**Given information**
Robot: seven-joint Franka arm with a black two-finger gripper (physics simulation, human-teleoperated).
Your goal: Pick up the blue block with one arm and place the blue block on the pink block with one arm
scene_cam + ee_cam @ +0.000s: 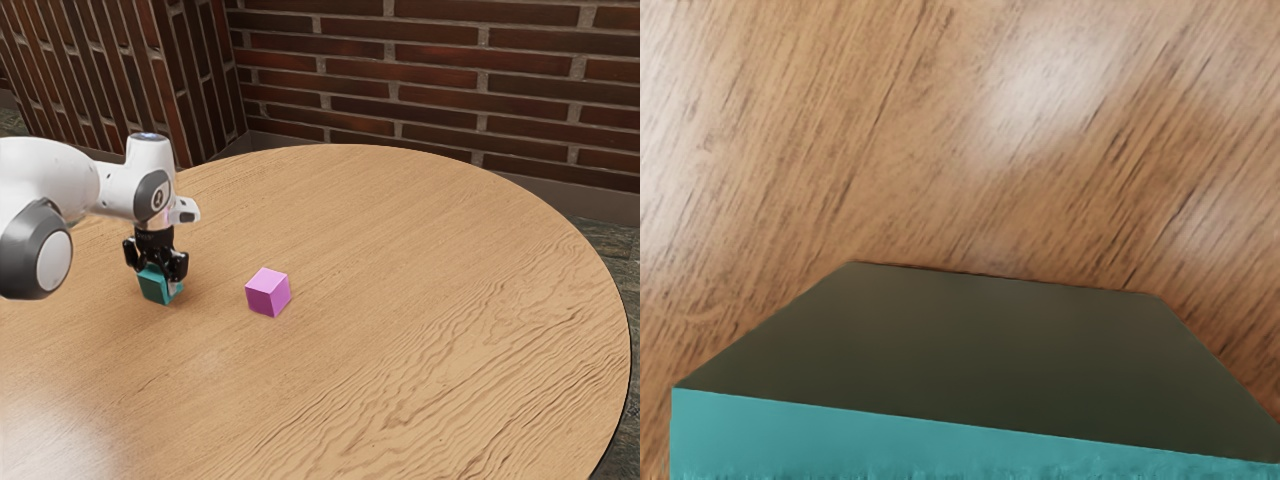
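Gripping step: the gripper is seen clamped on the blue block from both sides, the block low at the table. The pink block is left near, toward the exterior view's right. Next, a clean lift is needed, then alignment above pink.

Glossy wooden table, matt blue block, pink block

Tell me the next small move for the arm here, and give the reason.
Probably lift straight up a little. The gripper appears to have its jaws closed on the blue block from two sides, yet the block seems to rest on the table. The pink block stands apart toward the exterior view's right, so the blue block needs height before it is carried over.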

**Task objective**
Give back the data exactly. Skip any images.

**Answer to this exercise**
Robot: seven-joint Franka arm with a black two-finger gripper (physics simulation, human-teleoperated).
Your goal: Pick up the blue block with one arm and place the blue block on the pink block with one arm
scene_cam + ee_cam @ +0.000s: 
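Gripping step: the gripper is seen clamped on the blue block from both sides, the block low at the table. The pink block is left near, toward the exterior view's right. Next, a clean lift is needed, then alignment above pink.

Glossy wooden table, matt blue block, pink block

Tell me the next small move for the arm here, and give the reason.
Probably lift straight up a little. The gripper appears to have its jaws closed on the blue block from two sides, yet the block seems to rest on the table. The pink block stands apart toward the exterior view's right, so the blue block needs height before it is carried over.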

This exercise requires no additional output.